Background: Idiopathic pulmonary fibrosis (IPF) is characterized by formation and proliferation of fibroblast foci. Endothelin-1 induces lung fibroblast proliferation and contractile activity via the endothelin A (ETA) receptor. Objective: To determine whether ambrisentan, an ETA receptor- selective antagonist, reduces the rate of IPF progression. Design: Randomized, double-blind, placebo-controlled, eventdriven trial. (ClinicalTrials.gov: NCT00768300) Setting: Academic and private hospitals. Participants: Patients with IPF aged 40 to 80 years with minimal or no honeycombing on high-resolution computed tomography scans. Intervention: Ambrisentan, 10 mg/d, or placebo. Measurements: Time to disease progression, defined as death, respiratory hospitalization, or a categorical decrease in lung function. Results: The study was terminated after enrollment of 492 patients (75% of intended enrollment; mean duration of exposure to study medication, 34.7 weeks) because an interim analysis indicated a low likelihood of showing efficacy for the end point by the scheduled end of the study. Ambrisentan-treated patients were more likely to meet the prespecified criteria for disease progression (90 [27.4%] vs. 28 [17.2%] patients; P = 0.010; hazard ratio, 1.74 [95% CI, 1.14 to 2.66]). Lung function decline was seen in 55 (16.7%) ambrisentan-treated patients and 19 (11.7%) placebotreated patients (P = 0.109). Respiratory hospitalizations were seen in 44 (13.4%) and 9 (5.5%) patients in the ambrisentan and placebo groups, respectively (P =0.007). Twenty-six (7.9%) patients who received ambrisentan and 6 (3.7%) who received placebo died (P = 0.100). Thirty-two (10%) ambrisentan-treated patients and 16 (10%) placebo-treated patients had pulmonary hypertension at baseline, and analysis stratified by the presence of pulmonary hypertension revealed similar results for the primary end point. Limitation: The study was terminated early. Conclusion: Ambrisentan was not effective in treating IPF and may be associated with an increased risk for disease progression and respiratory hospitalizations. Primary Funding Source: Gilead Sciences. © 2013 American College of Physicians.

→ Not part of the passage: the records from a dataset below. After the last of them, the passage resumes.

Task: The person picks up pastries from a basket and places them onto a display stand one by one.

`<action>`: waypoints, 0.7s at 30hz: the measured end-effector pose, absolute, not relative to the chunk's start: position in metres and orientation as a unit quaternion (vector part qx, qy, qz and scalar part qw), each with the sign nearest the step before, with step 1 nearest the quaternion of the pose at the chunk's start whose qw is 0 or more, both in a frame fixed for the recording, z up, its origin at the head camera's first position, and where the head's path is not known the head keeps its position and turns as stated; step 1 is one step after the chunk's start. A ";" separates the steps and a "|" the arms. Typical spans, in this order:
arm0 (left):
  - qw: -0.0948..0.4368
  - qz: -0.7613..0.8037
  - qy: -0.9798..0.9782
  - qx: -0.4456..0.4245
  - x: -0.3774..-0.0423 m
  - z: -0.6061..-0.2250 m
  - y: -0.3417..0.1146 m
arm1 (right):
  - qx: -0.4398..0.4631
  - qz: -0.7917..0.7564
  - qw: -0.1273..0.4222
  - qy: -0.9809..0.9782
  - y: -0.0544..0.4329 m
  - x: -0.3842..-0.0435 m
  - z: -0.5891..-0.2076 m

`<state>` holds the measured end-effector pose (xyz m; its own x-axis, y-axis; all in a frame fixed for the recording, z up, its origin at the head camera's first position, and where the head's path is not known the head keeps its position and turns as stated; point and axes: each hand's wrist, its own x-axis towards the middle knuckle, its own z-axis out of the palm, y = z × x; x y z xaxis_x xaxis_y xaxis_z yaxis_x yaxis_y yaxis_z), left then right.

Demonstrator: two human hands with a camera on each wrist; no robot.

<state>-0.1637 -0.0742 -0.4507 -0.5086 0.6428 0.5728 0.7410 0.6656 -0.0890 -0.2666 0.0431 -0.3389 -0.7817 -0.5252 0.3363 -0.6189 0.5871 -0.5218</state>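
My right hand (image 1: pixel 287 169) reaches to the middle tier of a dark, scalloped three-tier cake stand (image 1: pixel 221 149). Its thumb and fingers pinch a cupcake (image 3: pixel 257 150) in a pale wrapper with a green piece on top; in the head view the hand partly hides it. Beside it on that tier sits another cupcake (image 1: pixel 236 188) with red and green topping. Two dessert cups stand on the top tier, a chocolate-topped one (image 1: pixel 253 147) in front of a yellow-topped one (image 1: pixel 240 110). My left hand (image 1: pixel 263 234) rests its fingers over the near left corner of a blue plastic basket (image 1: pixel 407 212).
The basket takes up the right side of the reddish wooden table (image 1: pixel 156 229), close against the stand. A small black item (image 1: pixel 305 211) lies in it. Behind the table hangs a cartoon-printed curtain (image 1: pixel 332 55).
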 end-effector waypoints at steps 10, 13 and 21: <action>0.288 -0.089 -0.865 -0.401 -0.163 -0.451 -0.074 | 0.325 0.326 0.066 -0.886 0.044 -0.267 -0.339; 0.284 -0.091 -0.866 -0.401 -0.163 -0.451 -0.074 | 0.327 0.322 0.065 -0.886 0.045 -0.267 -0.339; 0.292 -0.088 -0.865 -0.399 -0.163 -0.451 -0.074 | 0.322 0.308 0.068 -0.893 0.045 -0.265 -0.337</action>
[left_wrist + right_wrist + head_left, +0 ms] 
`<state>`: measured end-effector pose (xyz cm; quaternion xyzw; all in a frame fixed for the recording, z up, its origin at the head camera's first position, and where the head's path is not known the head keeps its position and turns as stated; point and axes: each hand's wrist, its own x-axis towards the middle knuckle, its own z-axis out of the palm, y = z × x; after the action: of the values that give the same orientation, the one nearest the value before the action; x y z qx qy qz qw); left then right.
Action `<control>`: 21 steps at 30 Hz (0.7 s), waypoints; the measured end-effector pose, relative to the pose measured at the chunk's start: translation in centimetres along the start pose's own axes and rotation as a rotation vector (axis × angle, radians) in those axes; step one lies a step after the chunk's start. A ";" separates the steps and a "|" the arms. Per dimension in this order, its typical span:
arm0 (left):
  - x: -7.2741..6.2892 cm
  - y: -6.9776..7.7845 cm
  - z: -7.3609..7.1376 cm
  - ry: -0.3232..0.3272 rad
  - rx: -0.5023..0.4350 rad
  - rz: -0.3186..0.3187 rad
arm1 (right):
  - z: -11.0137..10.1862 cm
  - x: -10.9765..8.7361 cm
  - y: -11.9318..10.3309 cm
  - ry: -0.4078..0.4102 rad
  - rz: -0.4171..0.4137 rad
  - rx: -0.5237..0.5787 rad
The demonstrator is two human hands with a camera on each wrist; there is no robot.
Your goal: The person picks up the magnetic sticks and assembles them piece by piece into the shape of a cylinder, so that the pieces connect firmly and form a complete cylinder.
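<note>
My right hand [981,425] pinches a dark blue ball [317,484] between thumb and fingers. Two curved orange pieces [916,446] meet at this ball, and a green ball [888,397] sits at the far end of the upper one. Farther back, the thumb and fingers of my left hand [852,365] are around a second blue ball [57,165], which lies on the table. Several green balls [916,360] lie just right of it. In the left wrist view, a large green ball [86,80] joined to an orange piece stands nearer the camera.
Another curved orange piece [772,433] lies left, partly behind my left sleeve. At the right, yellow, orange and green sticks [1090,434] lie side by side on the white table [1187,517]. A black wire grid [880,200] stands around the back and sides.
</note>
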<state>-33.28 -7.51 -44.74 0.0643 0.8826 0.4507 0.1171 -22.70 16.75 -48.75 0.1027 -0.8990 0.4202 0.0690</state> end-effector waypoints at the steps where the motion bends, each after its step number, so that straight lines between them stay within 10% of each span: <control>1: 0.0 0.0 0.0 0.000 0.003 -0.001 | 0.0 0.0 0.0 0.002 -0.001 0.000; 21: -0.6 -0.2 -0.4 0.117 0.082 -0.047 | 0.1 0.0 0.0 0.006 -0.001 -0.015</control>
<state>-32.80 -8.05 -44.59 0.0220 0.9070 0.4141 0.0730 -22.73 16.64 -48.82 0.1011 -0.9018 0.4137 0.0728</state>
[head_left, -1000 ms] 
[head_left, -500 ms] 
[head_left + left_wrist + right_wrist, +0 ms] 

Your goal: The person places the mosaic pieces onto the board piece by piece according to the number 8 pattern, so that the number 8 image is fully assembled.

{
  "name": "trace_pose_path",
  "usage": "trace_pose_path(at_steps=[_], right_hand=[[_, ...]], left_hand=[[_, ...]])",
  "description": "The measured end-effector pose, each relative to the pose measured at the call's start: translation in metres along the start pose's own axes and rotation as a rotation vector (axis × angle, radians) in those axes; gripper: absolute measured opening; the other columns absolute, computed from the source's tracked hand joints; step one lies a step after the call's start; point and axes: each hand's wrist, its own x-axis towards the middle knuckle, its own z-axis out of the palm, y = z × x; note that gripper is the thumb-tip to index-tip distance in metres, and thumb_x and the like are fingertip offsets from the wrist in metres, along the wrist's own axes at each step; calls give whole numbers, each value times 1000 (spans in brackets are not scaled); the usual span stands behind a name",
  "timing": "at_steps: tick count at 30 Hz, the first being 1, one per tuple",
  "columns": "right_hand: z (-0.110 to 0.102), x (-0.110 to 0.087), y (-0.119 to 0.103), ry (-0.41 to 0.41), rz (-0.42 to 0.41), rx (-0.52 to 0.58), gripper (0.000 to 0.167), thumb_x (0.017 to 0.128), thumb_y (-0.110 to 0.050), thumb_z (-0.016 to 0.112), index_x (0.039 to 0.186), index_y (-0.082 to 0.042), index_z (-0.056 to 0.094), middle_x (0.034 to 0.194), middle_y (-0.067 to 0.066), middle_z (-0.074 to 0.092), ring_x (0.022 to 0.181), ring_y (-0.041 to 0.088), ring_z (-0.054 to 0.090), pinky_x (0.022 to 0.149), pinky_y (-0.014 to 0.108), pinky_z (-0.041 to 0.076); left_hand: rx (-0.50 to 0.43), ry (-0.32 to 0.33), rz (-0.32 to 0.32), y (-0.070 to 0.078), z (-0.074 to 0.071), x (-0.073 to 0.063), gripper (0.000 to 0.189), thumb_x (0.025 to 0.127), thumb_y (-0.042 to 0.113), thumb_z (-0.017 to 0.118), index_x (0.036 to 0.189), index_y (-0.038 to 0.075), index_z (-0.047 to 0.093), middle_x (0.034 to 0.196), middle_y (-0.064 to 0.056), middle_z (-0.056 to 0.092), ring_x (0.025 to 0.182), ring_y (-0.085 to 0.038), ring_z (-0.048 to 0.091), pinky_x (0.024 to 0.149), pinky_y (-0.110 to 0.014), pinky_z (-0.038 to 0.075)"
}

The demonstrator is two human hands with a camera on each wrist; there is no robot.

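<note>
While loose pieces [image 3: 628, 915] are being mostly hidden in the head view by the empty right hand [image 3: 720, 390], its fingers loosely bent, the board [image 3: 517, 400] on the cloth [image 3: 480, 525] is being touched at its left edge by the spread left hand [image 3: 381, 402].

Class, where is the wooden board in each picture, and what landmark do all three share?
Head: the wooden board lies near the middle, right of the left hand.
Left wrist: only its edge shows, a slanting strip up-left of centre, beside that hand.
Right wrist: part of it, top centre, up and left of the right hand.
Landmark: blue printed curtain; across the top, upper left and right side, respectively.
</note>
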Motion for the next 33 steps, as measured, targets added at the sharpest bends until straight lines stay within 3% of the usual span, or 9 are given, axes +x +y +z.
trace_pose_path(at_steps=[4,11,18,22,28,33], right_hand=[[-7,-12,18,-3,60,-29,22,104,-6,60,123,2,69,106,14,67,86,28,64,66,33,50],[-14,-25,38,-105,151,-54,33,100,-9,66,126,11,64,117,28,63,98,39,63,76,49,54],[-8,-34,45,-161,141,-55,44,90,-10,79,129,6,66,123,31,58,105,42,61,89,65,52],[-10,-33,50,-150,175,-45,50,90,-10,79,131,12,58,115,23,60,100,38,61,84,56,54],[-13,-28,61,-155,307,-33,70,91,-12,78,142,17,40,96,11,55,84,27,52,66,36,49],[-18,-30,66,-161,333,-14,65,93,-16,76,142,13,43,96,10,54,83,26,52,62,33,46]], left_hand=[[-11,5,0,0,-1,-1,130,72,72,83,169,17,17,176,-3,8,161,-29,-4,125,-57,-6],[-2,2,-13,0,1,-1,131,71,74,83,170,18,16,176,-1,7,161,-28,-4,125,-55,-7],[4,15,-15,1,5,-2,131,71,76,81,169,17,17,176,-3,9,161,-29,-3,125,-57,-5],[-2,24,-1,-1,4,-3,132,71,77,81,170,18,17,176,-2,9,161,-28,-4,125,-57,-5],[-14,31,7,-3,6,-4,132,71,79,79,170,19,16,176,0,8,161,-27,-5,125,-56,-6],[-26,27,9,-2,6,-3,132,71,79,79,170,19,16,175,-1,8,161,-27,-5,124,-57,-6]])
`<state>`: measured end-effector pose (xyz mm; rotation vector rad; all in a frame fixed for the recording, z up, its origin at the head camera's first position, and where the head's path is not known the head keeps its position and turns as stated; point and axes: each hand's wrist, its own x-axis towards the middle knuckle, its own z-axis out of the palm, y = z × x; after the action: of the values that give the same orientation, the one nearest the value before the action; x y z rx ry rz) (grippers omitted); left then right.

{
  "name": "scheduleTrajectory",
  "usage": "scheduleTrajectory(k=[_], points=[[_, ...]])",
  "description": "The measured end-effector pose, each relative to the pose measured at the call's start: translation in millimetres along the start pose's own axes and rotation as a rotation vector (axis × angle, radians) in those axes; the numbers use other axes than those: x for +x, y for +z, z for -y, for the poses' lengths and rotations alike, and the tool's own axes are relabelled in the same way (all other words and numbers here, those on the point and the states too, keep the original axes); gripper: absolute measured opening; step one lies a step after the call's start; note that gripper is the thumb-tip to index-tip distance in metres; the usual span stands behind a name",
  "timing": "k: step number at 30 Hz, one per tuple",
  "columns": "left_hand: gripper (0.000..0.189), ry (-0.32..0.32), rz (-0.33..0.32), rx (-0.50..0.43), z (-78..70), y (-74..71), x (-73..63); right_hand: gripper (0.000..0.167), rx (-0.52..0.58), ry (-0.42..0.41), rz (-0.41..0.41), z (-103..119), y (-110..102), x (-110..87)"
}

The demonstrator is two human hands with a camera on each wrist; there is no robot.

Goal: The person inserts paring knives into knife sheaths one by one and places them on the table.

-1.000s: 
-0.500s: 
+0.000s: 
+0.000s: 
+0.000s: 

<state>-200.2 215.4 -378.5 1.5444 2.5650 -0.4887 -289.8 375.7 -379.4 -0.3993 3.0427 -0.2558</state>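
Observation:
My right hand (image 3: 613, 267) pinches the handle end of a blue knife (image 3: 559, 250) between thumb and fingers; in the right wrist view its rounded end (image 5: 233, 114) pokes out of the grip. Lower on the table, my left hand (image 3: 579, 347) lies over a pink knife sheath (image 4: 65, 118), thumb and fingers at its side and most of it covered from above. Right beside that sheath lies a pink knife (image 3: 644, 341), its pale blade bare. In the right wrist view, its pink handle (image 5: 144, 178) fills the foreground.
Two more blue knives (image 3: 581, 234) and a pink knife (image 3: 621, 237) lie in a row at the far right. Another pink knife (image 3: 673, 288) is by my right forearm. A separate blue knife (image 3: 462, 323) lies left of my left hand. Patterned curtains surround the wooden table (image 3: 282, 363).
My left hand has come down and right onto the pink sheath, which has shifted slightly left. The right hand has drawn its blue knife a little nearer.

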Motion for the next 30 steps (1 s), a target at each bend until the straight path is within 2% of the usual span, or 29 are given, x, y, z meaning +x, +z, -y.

Raghu, G., Behr, J., Brown, K.K., Egan, J.J., Kawut, S.M., Flaherty, K.R., et al. (2013). Treatment of idiopathic pulmonary fibrosis with ambrisentan A parallel, Randomized Trial. ANNALS OF INTERNAL MEDICINE, 158(9), 641-649 [10.7326/0003-4819-158-9-201305070-00003].